> WHAT IS EXPECTED: Reproduce the entries that follow verbatim, down to the final line.

> RECORD EXCERPTS:
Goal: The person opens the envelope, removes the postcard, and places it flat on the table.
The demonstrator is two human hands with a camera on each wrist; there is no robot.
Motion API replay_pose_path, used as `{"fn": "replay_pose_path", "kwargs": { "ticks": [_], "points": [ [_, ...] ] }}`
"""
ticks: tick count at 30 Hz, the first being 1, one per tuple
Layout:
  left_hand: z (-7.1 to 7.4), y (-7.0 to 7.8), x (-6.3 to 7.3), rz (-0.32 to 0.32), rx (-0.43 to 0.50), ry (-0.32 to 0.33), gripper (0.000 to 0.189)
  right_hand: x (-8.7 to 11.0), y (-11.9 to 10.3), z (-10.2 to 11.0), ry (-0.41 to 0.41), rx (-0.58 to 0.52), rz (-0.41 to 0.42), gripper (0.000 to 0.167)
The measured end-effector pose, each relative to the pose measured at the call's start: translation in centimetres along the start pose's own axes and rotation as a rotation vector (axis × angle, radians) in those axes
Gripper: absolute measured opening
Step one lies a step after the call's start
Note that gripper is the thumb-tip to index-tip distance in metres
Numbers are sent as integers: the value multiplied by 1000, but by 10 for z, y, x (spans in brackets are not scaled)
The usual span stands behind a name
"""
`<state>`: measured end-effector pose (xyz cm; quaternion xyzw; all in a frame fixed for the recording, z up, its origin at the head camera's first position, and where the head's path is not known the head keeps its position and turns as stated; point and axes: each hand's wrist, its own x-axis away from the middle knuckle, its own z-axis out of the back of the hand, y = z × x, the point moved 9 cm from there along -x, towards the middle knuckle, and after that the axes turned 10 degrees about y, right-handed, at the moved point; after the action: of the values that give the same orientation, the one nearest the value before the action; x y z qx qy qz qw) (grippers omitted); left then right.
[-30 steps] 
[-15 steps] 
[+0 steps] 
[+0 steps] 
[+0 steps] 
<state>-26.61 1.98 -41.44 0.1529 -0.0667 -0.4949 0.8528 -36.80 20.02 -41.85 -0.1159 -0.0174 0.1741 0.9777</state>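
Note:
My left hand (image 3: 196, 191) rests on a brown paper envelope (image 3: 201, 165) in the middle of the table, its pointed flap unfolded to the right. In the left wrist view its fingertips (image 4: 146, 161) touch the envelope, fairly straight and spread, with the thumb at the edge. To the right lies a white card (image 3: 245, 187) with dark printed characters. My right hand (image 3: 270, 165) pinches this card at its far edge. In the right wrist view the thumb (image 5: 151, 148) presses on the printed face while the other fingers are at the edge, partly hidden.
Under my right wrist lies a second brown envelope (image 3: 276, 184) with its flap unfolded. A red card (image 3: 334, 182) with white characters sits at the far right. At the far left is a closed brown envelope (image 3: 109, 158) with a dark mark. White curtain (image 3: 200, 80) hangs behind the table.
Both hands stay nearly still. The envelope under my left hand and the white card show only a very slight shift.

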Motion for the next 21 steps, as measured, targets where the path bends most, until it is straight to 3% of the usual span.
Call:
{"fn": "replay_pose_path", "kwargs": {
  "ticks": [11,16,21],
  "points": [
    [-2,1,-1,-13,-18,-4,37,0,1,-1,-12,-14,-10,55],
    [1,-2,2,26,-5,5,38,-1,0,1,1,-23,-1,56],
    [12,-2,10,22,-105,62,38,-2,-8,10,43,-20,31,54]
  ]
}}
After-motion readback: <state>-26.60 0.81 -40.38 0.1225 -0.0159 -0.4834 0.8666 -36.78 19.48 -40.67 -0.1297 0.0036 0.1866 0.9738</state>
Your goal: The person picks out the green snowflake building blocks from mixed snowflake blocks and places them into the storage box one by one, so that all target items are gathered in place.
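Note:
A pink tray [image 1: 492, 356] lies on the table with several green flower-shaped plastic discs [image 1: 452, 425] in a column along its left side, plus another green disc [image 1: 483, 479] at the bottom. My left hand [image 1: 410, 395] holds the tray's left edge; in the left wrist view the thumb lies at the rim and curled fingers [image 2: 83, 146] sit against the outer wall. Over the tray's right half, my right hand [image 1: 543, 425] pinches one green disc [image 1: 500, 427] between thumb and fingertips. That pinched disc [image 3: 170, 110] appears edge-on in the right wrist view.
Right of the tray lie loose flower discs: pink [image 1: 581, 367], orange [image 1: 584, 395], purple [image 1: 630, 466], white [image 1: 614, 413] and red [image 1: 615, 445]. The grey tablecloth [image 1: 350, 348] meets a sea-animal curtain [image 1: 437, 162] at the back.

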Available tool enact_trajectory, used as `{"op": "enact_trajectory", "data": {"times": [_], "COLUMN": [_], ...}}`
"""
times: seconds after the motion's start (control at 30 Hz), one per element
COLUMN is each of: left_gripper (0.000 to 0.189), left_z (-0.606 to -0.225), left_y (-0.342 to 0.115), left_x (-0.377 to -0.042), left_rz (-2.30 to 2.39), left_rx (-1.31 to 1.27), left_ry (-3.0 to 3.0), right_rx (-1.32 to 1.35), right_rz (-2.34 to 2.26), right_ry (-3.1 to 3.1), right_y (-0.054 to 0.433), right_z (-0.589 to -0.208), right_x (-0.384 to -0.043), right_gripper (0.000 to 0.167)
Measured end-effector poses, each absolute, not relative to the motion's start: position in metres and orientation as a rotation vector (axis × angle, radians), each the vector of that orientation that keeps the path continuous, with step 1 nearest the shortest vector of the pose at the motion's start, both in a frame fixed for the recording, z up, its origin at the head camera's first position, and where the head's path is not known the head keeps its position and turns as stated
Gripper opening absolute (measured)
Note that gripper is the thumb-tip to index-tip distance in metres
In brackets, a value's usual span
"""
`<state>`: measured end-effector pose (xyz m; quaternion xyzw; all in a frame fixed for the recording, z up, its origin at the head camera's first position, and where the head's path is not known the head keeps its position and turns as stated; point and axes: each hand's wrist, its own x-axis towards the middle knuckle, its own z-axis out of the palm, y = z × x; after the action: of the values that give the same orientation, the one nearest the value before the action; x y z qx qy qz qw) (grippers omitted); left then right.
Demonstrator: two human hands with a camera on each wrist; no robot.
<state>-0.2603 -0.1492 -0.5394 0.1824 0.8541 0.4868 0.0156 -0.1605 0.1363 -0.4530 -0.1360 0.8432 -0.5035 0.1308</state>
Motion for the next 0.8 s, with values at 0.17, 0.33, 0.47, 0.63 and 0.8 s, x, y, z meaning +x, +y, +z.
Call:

> TASK RESPONSE:
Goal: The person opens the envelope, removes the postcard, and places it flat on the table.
The demonstrator is two human hands with a camera on each wrist; there is no robot.
Motion API replay_pose_path, used as `{"fn": "replay_pose_path", "kwargs": { "ticks": [_], "points": [ [_, ...] ] }}`
"""
ticks: tick count at 30 Hz, the first being 1, one per tuple
Layout:
  left_hand: z (-7.1 to 7.4), y (-7.0 to 7.8), x (-6.3 to 7.3), rz (-0.32 to 0.32), rx (-0.43 to 0.50), ry (-0.32 to 0.33), gripper (0.000 to 0.189)
  right_hand: x (-8.7 to 11.0), y (-11.9 to 10.3), z (-10.2 to 11.0), ry (-0.41 to 0.41), rx (-0.58 to 0.52), rz (-0.41 to 0.42), gripper (0.000 to 0.167)
The measured end-effector pose, each relative to the pose measured at the call's start: translation in centimetres along the start pose's own axes and rotation as a rotation vector (axis × angle, radians) in those axes
Gripper: absolute measured opening
Step one lies a step after the call's start
Note that gripper is the thumb-tip to index-tip distance in metres
Numbers are sent as integers: the value multiplied by 1000, but by 10 for z, y, x (spans in brackets are not scaled)
The usual span stands behind a name
"""
`<state>`: measured end-effector pose (xyz cm; quaternion xyzw; all in a frame fixed for the recording, z up, its origin at the head camera's first position, and where the head's path is not known the head keeps its position and turns as stated; point and axes: each hand's wrist, its own x-axis away from the middle knuckle, its own z-axis out of the back of the hand, y = z × x, the point moved 9 cm from there along -x, towards the middle knuckle, and after that the axes turned 10 degrees about y, right-handed, at the moved point; after the action: of the values that give the same orientation, the one nearest the value before the action; x y z qx qy qz qw) (grippers omitted); left then right.
[-30 steps] 
[-15 steps] 
[+0 steps] 
[+0 steps] 
[+0 steps] 
<state>-26.61 1.98 -41.44 0.1529 -0.0667 -0.4949 0.8528 -36.80 20.02 -41.85 -0.1159 -0.0174 0.1741 0.9777</state>
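Note:
My left hand (image 3: 196, 191) rests on a brown paper envelope (image 3: 201, 165) in the middle of the table, its pointed flap unfolded to the right. In the left wrist view its fingertips (image 4: 146, 161) touch the envelope, fairly straight and spread, with the thumb at the edge. To the right lies a white card (image 3: 245, 187) with dark printed characters. My right hand (image 3: 270, 165) pinches this card at its far edge. In the right wrist view the thumb (image 5: 151, 148) presses on the printed face while the other fingers are at the edge, partly hidden.
Under my right wrist lies a second brown envelope (image 3: 276, 184) with its flap unfolded. A red card (image 3: 334, 182) with white characters sits at the far right. At the far left is a closed brown envelope (image 3: 109, 158) with a dark mark. White curtain (image 3: 200, 80) hangs behind the table.
Both hands stay nearly still. The envelope under my left hand and the white card show only a very slight shift.
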
Motion for the next 21 steps, as measured, targets where the path bends most, until it is straight to 3% of the usual span.
Call:
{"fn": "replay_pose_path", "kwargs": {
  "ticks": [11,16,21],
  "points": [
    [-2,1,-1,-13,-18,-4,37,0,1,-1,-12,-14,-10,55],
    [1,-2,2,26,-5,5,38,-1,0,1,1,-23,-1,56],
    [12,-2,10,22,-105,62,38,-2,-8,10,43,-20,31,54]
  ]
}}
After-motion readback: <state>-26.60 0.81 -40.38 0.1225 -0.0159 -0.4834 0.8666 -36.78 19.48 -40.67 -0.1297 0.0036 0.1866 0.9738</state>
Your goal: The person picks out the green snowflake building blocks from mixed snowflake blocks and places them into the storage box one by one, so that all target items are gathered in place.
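Note:
A pink tray [image 1: 492, 356] lies on the table with several green flower-shaped plastic discs [image 1: 452, 425] in a column along its left side, plus another green disc [image 1: 483, 479] at the bottom. My left hand [image 1: 410, 395] holds the tray's left edge; in the left wrist view the thumb lies at the rim and curled fingers [image 2: 83, 146] sit against the outer wall. Over the tray's right half, my right hand [image 1: 543, 425] pinches one green disc [image 1: 500, 427] between thumb and fingertips. That pinched disc [image 3: 170, 110] appears edge-on in the right wrist view.
Right of the tray lie loose flower discs: pink [image 1: 581, 367], orange [image 1: 584, 395], purple [image 1: 630, 466], white [image 1: 614, 413] and red [image 1: 615, 445]. The grey tablecloth [image 1: 350, 348] meets a sea-animal curtain [image 1: 437, 162] at the back.
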
Available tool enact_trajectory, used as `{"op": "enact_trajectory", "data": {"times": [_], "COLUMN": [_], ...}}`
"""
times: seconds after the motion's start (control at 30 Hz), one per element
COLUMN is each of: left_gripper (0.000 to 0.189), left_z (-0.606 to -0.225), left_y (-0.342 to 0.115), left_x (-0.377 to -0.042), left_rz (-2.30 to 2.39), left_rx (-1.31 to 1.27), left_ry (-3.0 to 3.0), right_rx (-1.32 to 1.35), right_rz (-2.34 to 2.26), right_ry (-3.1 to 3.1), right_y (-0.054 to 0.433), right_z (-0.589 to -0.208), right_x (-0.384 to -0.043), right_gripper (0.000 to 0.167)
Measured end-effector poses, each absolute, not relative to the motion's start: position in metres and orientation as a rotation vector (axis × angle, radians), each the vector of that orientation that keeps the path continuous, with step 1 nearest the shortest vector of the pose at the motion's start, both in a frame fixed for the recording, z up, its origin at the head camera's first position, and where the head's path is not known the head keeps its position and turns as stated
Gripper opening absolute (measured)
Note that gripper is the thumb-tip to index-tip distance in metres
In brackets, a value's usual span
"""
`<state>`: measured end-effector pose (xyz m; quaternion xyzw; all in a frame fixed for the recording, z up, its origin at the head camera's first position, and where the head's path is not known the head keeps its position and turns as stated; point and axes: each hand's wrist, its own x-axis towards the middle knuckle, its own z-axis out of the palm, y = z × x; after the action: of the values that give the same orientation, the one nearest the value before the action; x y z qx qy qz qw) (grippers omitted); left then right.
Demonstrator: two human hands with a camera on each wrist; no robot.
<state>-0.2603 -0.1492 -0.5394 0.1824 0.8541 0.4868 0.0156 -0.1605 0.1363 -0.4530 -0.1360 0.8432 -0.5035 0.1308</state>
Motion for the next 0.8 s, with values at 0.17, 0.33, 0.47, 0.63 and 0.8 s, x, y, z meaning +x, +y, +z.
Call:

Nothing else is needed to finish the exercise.